--- DATASET EXCERPT Enclosed Below ---

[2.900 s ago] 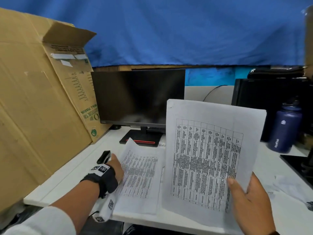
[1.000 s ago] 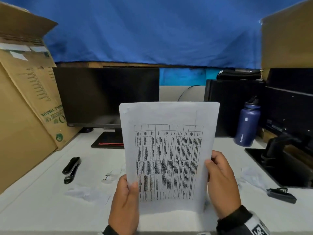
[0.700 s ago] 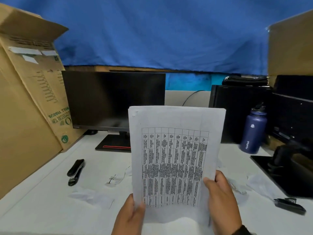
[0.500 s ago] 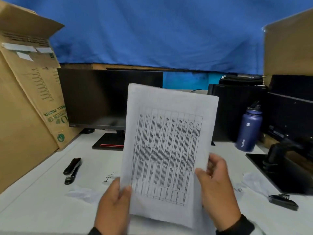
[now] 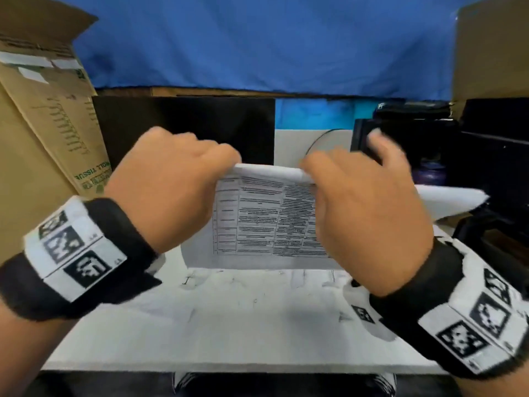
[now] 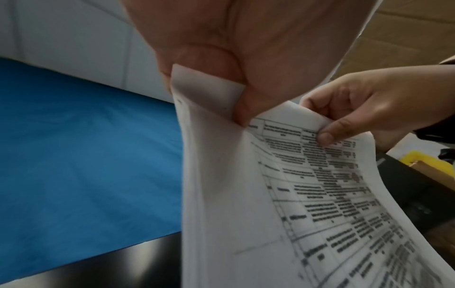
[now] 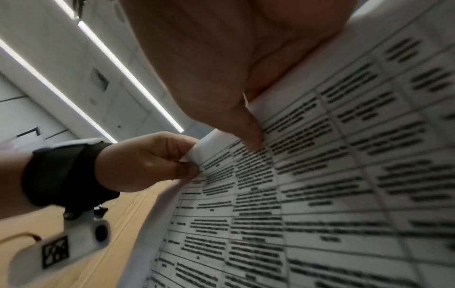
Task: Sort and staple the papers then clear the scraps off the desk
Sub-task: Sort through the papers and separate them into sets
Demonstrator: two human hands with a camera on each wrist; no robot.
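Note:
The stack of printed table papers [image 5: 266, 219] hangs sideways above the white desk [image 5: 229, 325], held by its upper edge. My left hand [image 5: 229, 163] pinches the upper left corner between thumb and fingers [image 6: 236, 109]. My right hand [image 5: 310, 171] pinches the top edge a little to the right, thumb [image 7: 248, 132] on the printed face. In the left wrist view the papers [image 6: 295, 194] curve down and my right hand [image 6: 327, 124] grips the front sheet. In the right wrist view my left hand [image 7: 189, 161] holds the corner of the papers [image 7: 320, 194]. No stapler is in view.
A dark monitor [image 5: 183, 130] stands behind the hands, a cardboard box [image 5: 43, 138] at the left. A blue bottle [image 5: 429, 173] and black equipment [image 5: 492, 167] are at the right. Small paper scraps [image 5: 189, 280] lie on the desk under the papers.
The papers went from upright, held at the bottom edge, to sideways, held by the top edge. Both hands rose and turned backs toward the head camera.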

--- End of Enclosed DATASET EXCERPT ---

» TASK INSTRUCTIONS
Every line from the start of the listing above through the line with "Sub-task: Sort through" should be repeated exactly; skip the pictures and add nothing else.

» COMPLETED EXERCISE
[2.900 s ago] 
[1.000 s ago] 
[0.700 s ago] 
[0.500 s ago] 
[now] 
[now] 
[now] 
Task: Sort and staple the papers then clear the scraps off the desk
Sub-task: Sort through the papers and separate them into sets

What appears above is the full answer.